> **DATA SHOWN**
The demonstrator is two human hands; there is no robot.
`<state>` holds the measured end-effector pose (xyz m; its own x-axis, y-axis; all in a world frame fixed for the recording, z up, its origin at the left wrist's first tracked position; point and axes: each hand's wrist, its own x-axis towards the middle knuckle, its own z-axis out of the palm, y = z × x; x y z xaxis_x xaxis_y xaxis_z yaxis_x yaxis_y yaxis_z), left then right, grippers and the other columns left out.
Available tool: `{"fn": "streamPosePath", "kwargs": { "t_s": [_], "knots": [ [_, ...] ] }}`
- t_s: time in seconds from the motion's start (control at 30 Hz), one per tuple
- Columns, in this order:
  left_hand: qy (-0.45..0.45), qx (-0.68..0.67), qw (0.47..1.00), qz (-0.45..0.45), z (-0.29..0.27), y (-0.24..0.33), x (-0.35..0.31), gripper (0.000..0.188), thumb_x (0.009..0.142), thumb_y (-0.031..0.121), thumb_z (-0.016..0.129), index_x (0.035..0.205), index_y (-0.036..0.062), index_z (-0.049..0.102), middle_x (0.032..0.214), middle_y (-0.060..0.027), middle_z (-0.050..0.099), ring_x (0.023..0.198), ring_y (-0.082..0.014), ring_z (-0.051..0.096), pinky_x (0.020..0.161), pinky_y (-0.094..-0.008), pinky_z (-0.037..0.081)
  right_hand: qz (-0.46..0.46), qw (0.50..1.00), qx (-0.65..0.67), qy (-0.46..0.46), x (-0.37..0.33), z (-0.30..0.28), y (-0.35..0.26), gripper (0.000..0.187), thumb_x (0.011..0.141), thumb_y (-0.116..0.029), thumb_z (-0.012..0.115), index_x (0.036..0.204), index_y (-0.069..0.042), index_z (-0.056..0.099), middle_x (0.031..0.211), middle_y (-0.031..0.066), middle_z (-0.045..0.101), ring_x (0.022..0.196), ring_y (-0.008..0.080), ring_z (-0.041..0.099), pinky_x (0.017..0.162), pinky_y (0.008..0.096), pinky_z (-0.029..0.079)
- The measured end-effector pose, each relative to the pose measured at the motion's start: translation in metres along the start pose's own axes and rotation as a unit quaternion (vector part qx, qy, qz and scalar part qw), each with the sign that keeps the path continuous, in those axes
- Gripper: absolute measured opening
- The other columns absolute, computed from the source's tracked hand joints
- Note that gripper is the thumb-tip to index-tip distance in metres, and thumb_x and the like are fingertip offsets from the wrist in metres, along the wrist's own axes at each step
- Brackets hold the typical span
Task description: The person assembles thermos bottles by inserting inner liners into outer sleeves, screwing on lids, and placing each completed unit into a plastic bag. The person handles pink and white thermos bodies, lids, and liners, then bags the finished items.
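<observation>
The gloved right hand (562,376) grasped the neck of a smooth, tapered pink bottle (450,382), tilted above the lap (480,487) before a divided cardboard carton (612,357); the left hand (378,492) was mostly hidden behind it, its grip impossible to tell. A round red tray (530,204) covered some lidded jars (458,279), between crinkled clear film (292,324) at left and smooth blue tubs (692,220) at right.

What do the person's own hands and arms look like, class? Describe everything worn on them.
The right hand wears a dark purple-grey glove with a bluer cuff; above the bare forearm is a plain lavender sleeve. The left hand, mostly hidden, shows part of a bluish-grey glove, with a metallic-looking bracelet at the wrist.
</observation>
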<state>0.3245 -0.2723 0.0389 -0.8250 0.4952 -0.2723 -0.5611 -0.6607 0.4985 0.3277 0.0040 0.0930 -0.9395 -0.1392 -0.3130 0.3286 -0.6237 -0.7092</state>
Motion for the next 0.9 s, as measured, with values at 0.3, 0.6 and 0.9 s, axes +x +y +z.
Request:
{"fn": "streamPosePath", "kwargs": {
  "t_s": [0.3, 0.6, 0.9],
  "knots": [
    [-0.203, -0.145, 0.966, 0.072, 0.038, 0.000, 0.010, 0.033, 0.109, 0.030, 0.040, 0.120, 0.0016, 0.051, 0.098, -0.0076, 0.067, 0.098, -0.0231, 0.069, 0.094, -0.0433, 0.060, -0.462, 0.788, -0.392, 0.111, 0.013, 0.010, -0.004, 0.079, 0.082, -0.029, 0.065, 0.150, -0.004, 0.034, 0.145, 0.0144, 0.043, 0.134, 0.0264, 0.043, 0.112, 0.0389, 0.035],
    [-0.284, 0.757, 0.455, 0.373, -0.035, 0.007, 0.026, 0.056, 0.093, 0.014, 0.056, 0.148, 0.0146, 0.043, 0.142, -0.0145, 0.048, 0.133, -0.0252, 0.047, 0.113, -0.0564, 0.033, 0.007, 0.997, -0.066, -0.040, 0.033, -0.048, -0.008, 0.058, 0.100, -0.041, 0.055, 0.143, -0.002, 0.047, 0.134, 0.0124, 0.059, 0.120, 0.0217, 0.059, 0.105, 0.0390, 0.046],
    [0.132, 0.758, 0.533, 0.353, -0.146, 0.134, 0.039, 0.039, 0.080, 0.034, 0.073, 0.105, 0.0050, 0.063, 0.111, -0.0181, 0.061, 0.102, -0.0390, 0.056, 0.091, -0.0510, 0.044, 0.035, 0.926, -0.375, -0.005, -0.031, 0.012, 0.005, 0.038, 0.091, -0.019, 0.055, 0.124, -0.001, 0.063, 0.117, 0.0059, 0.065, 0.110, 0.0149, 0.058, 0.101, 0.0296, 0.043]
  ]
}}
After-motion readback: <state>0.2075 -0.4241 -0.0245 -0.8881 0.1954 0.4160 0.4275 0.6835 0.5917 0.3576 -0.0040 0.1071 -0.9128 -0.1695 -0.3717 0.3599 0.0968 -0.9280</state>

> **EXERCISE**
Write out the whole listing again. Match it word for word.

> **COMPLETED EXERCISE**
The demonstrator is two human hands; there is no robot.
`<state>` holds the measured end-effector pose (xyz m; its own x-axis, y-axis; all in a world frame fixed for the recording, z up, its origin at the left wrist's first tracked position; point and axes: each hand's wrist, its own x-axis towards the middle knuckle, its own z-axis out of the palm, y = z × x; x y z xaxis_x xaxis_y xaxis_z yaxis_x yaxis_y yaxis_z), left then right, grippers and the other columns left out.
Available tool: `{"fn": "streamPosePath", "kwargs": { "t_s": [_], "knots": [ [_, ...] ] }}`
- t_s: time in seconds from the motion's start (control at 30 Hz), one per tuple
- Columns, in this order:
  left_hand: qy (-0.45..0.45), qx (-0.68..0.67), qw (0.47..1.00), qz (-0.45..0.45), z (-0.29..0.27), y (-0.24..0.33), x (-0.35..0.31), gripper (0.000..0.188), thumb_x (0.009..0.142), thumb_y (-0.031..0.121), thumb_z (-0.016..0.129), index_x (0.035..0.205), index_y (-0.036..0.062), index_z (-0.049..0.102), middle_x (0.032..0.214), middle_y (-0.060..0.027), middle_z (-0.050..0.099), ring_x (0.023..0.198), ring_y (-0.082..0.014), ring_z (-0.051..0.096), pinky_x (0.020..0.161), pinky_y (-0.094..-0.008), pinky_z (-0.037..0.081)
  right_hand: qz (-0.46..0.46), qw (0.50..1.00), qx (-0.65..0.67), qy (-0.46..0.46), x (-0.37..0.33), z (-0.30..0.28), y (-0.35..0.26), gripper (0.000..0.187), thumb_x (0.011..0.141), thumb_y (-0.116..0.029), thumb_z (-0.012..0.115), index_x (0.036..0.204), index_y (-0.069..0.042), index_z (-0.056..0.099), middle_x (0.031..0.211), middle_y (-0.031..0.066), middle_z (-0.045..0.101), ring_x (0.022..0.196), ring_y (-0.008..0.080), ring_z (-0.041..0.099), pinky_x (0.017..0.162), pinky_y (0.008..0.096), pinky_z (-0.029..0.079)
- The measured end-effector pose, each relative to the pose measured at the motion's start: translation in metres along the start pose's own axes and rotation as a unit quaternion (vector part qx, qy, qz and scalar part qw), each with the sign that keeps the path continuous, in those axes
- Gripper: absolute measured opening
- The other columns absolute, computed from the source's tracked hand joints
- Note that gripper is the thumb-tip to index-tip distance in metres, and thumb_x and the like are fingertip offsets from the wrist in metres, along the wrist's own axes at each step
- Brackets hold the typical span
Task description: The person assembles thermos bottles by inserting inner liners into outer sleeves, screwing on lids, and placing each completed unit into a plastic bag. The person handles pink and white thermos bodies, lids, and liners, then bags the finished items.
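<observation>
The gloved right hand (562,376) grasped the neck of a smooth, tapered pink bottle (450,382), tilted above the lap (480,487) before a divided cardboard carton (612,357); the left hand (378,492) was mostly hidden behind it, its grip impossible to tell. A round red tray (530,204) covered some lidded jars (458,279), between crinkled clear film (292,324) at left and smooth blue tubs (692,220) at right.

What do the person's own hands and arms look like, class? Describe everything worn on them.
The right hand wears a dark purple-grey glove with a bluer cuff; above the bare forearm is a plain lavender sleeve. The left hand, mostly hidden, shows part of a bluish-grey glove, with a metallic-looking bracelet at the wrist.
</observation>
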<state>0.3245 -0.2723 0.0389 -0.8250 0.4952 -0.2723 -0.5611 -0.6607 0.4985 0.3277 0.0040 0.0930 -0.9395 -0.1392 -0.3130 0.3286 -0.6237 -0.7092</state>
Motion for the next 0.9 s, as measured, with values at 0.3, 0.6 and 0.9 s, axes +x +y +z.
Request:
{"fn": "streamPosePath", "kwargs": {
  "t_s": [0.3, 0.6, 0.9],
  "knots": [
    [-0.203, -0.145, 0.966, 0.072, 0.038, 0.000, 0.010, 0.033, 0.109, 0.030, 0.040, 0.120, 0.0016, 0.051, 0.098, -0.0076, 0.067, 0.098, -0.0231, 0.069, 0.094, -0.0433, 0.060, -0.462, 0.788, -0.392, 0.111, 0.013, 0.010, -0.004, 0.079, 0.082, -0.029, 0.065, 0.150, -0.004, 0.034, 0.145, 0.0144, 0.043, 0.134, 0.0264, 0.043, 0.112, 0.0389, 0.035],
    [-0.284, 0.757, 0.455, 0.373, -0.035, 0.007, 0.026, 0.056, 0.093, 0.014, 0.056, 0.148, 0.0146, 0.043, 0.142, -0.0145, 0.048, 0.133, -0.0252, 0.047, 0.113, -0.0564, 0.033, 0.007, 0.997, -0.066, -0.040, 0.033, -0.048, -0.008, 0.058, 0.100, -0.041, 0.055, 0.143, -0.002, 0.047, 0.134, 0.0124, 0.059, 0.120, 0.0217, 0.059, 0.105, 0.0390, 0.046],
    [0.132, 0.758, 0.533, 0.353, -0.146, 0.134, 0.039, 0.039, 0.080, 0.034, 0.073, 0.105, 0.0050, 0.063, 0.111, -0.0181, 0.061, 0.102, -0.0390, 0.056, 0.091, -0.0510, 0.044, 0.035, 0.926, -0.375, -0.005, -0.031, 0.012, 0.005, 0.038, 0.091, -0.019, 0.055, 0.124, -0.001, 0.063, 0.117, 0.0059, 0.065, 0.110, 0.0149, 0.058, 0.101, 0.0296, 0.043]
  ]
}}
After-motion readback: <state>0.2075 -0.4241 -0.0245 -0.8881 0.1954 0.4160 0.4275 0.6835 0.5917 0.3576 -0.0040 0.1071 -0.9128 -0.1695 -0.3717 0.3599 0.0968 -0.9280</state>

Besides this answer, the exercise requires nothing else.